Брайт не думает, можно ли такое рассказывать, ей плевать. Она никогда не собиралась ничего ни от кого скрывать, уж точно не от Истинных, которые живут в своём прекрасном розовом медовом мире.
— А мой отец в заложниках у Ордена пяти, пока не придумает лекарство от болезни, которая убивает таких, как вы, — и Брайт так смело смотрит в глаза Энгу, что тот опускает голову.
— Таких, как они, — поправляет он. — Болеют те, кто использует тёмную магию. Предположительно…
— И ты здоров?
— Ну… — Энг откашливается и дёргает плечом. — Я пью таблетки, если ты об этом. Но профилактическую дозу, во избежании развития болезни. Все дети в Траминере пьют лекарство, это уже вошло в привычку.
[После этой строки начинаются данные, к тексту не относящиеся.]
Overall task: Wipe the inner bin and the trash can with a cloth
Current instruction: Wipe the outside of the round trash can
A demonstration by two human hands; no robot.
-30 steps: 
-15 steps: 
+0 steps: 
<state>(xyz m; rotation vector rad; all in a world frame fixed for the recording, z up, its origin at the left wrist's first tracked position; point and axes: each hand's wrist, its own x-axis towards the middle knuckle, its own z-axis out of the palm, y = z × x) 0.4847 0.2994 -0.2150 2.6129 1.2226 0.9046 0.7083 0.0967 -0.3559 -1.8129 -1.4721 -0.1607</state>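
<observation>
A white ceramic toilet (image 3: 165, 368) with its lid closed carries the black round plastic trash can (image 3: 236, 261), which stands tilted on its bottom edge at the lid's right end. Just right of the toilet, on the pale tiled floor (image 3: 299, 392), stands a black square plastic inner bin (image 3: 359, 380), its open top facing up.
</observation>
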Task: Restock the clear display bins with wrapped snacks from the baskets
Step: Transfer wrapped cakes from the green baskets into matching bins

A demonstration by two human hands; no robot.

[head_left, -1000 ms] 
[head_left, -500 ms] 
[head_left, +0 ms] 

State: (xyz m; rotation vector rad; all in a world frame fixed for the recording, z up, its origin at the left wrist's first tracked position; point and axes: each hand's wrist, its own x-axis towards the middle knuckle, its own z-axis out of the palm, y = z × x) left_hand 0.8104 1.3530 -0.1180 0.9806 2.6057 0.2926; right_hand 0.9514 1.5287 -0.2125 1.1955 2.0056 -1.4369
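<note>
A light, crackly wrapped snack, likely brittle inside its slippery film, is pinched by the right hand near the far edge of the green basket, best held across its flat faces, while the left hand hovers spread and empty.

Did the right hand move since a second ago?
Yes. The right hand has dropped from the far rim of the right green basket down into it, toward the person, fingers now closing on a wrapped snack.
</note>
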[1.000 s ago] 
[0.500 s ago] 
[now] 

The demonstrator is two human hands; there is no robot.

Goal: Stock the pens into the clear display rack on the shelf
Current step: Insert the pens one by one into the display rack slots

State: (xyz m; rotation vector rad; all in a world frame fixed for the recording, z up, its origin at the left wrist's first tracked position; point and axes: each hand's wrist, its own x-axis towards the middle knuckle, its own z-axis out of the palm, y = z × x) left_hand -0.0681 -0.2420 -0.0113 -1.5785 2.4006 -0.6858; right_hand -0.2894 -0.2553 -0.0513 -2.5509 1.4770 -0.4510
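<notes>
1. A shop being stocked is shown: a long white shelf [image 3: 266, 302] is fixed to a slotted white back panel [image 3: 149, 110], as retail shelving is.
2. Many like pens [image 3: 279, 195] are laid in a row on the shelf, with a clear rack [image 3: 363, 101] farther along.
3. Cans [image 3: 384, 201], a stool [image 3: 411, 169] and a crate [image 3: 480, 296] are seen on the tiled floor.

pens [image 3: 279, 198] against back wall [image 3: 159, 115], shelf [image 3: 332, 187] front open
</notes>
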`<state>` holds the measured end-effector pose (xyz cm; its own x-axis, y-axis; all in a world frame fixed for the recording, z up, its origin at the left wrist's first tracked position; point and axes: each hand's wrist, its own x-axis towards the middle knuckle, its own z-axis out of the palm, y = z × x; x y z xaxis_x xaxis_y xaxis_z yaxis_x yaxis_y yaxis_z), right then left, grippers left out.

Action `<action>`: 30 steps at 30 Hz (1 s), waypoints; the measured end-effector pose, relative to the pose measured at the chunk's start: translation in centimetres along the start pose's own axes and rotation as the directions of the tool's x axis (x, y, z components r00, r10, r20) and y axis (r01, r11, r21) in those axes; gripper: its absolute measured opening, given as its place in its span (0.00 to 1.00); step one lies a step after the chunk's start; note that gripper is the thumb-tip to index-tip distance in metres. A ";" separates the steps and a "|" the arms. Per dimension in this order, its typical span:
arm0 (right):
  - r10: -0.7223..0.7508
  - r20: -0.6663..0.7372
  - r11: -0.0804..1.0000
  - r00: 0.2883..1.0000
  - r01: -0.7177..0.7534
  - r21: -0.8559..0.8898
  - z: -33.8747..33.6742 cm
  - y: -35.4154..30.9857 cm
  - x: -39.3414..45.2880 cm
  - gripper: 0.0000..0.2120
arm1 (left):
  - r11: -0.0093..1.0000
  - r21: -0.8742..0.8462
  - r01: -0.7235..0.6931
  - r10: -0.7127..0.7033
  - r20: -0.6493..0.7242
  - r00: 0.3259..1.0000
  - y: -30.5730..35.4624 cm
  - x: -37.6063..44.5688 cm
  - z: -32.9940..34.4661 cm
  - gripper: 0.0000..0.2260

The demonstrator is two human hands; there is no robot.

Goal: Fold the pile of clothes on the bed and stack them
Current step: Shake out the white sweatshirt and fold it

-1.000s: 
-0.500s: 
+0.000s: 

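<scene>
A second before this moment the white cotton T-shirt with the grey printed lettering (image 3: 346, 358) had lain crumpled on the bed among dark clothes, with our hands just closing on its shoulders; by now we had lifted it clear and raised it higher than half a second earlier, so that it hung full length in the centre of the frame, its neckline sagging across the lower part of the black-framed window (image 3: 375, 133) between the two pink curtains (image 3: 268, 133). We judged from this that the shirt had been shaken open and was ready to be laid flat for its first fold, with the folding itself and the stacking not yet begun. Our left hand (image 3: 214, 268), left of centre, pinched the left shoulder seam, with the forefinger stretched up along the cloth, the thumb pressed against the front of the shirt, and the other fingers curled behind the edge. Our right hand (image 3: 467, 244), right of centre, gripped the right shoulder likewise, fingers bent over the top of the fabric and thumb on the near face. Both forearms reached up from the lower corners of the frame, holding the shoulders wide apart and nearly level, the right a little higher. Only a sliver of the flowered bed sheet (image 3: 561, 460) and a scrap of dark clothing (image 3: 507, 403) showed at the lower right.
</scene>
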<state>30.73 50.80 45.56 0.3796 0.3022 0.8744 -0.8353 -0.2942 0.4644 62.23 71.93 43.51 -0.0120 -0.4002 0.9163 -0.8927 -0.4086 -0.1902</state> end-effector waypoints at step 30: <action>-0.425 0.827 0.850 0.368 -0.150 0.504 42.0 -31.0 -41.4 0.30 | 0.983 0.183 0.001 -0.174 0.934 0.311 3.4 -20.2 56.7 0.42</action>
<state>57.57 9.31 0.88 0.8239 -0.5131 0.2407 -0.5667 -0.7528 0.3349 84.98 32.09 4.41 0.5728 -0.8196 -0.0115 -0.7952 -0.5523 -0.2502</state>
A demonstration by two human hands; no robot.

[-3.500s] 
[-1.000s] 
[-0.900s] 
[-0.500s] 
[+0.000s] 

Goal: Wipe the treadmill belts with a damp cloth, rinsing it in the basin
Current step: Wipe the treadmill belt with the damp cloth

— Шок, — хмыкает Брайт, чувствуя себя последней сволочью, потому что ей совершенно не жаль траминерских детей.
Голос Энга становится тише, глуше. А булочка отправляется в пакет. Он упирается локтями в колени и сгорбливает спину, будто на неё давит тяжкая ноша.
— Значит, ты тут, а твой отец там?.. Умно, — сухо произносит он, а Брайт с наслаждением закидывает ногу на ногу, делает глоток кофе и кивает.
Ей нравится, что Истинным бывает стыдно, это видно по трагично согнувшейся спине Энга.
— Там Одрен Пяти… тут их дети… будь осторожна, — он чуть поворачивает голову, глядя на носки ботинок Брайт.
— Что?
— Что слышала, — Энграм откидывается на спинку лавочки и снова берёт в руки стаканчик кофе. Греет о него пальцы, но не пьёт. — Некоторые из студентов… уже близки к Ордену. В особенности дети Пяти. После отбоя тут иногда такое творится…
— Какое?
— Охота. Они называют это охотой, — сдавленно сообщает Энг.
— А ты?
Он качает головой.
— Твой брат? Я так понимаю он один из главных старост.
Энг мелко кивает.
— Мой отец тоже… один из Ордена. И он… один из Пяти. Как и Блауэр, и Прето, и Блан.
— И Хейз, — тихо говорит Брайт.
Энграм дёргается и отставляет стаканчик, поворачивается к Брайт всем корпусом.
— А от него лучше и вовсе держаться подальше, — говорит быстро и тихо. — Правда, не нарывайся.